Menurut Syaikh Prof.Dr. Wahbah az-Zuhaili rahimahullahu, Ilmu ushul fiqh adalah kaidah-kaidah yang dengannya seorang mujtahid bisa mencapai istinbath (penggalian hukum) terhadap hukum-hukum syar’i dari dalil-dalilnya yang terperinci.(Kitab Al-Wajiz fi Ushul al-Fiqh).
Kaidah Dharurat
Diantara kaidah ushul fiqh adalah kaidah tentang darurat. Kaidah ini sering dijadikan oleh sebagian orang sebagai argumentasi justifikasi suatu keharaman atau suatu kemaksiatan. Argumentasi darurat yang tidak sesuai dengan tempatnya terkadang hanyalah dijadikan sebagai dalih pembenaran atas sesuatu yang telah diharamkan oleh Allah SWT. Sebagai contoh pembenaran dalam perkara transaksi ekonomi ribawi, legalisasi tempat-tempat maksiat atau justifikasi politik Demokrasi pragmatis.
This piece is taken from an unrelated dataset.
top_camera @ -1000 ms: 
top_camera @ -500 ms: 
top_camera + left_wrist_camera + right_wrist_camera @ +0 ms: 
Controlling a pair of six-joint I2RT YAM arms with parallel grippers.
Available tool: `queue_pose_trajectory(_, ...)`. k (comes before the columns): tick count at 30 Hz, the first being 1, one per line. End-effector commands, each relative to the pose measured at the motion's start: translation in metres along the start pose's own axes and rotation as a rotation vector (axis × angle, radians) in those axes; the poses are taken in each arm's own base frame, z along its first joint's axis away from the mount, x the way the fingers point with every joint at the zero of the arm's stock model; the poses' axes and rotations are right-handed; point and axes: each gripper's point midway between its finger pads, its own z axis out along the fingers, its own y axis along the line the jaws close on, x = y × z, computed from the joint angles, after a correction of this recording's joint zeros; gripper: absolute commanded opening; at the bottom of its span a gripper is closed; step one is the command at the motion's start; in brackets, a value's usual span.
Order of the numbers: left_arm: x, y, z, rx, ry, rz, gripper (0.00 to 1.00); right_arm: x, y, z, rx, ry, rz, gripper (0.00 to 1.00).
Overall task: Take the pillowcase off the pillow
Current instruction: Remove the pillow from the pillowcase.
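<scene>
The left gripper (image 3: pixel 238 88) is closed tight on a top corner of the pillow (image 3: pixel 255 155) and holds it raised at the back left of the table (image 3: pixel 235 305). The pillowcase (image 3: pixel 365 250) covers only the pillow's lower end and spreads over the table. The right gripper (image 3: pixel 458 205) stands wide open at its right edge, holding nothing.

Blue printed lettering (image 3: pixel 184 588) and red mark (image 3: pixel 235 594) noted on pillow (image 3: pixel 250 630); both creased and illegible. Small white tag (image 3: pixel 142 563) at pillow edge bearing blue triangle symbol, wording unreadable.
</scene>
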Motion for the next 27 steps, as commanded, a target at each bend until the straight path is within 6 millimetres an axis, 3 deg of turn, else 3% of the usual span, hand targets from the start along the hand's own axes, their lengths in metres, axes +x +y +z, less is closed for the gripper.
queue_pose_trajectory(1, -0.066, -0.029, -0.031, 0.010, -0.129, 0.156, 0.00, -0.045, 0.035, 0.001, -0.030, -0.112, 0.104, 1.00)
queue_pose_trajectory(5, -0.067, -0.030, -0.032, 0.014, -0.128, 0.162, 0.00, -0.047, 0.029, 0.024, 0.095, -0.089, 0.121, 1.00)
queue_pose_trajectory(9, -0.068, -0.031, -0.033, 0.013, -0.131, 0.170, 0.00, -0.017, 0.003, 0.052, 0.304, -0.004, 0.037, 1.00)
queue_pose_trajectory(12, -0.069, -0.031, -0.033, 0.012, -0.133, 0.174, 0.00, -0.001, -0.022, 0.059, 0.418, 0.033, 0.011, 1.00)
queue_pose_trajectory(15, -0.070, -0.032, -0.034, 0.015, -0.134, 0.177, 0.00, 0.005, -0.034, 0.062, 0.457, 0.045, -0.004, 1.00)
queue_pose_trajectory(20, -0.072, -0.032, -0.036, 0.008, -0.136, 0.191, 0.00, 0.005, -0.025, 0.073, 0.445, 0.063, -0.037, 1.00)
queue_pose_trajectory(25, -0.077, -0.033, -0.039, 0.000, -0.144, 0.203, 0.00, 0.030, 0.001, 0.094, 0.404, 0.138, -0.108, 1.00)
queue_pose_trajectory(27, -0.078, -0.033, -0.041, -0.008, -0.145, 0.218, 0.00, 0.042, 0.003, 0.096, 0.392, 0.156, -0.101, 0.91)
Kaidah yang masyhur tsb adalah :
الضَّرُوْرَاتُ تُبِيْحُ المحْظُوْرَات
Artinya : “Keadaan darurat membolehkan suatu yang terlarang.”
Secara bahasa kata dharurah mempunyai arti kebutuhan (hajah), sesuatu yang tidak dapat dihindari (laa madfa’a lahaa) dan kesulitan (masyaqqah). (Ref : Kamus Al-Mu’jam Al-Wasith hal 538)
Imam Suyuthi rahimahullahu mengatakan darurat adalah sampainya seseorang pada batas di mana jika ia tidak memakan yang dilarang, ia akan binasa (mati) atau mendekati binasa.(Ref : Kitab Al-Asybah Wa An-Nazha’ir hal 61).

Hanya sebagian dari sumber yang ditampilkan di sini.